**What you are asked to do**
Without including any pictures, give back all of the data exactly.

___ Stored data ___

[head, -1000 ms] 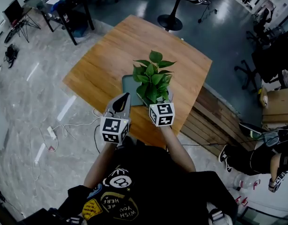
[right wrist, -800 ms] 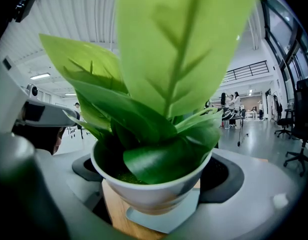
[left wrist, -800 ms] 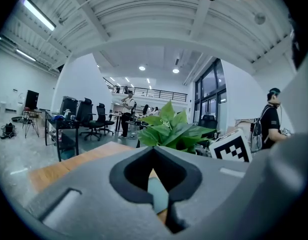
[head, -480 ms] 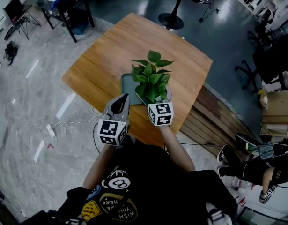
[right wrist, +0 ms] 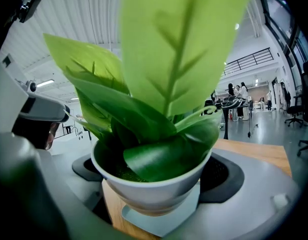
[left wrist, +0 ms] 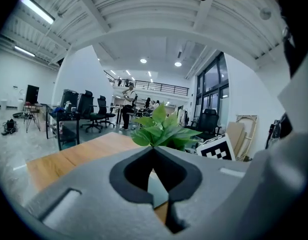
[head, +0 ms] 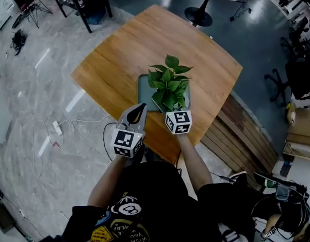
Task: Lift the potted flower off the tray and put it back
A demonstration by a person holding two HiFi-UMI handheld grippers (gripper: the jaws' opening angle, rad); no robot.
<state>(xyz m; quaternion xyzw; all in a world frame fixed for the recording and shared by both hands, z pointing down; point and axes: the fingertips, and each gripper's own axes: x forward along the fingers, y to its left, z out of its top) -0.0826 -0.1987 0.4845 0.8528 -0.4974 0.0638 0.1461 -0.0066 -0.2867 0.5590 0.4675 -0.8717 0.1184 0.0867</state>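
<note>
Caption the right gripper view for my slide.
Right gripper closed on the potted flower over the tray.

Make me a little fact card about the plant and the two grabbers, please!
Plant: potted flower, green leaves, white pot, over the tray
Tray: grey-green, on the wooden table
Right gripper: jaws closed on the pot's sides
Left gripper: jaws together, empty
Lifted or resting: cannot tell
</note>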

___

**Reply**
[head, -1000 ms] 
[right wrist, -800 ms] 
[left wrist, -800 ms] 
[head, -480 ms] 
[right wrist, +0 ms] 
[left wrist, +0 ms] 
[head, +0 ms] 
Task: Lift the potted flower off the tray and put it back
A demonstration by a person holding two HiFi-UMI handheld grippers (gripper: the jaws' opening angle, rad); no robot.
<state>(xyz m; quaternion xyzw; all in a world frame fixed for the recording and shared by both hands, z pointing down; point and axes: the fingertips, and each gripper's own axes: x forward along the fingers, y to its left, z out of its top) -0.0826 -0.1987 0.4845 0.8528 -0.4974 0.0638 0.1461 -0.0066 -0.2867 0.5590 0.4675 -0.8717 0.1184 0.0867</state>
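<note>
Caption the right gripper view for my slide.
Right gripper closed on the potted flower over the tray.

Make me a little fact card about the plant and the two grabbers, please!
Plant: potted flower, green leaves, white pot, over the tray
Tray: grey-green, on the wooden table
Right gripper: jaws closed on the pot's sides
Left gripper: jaws together, empty
Lifted or resting: cannot tell
</note>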

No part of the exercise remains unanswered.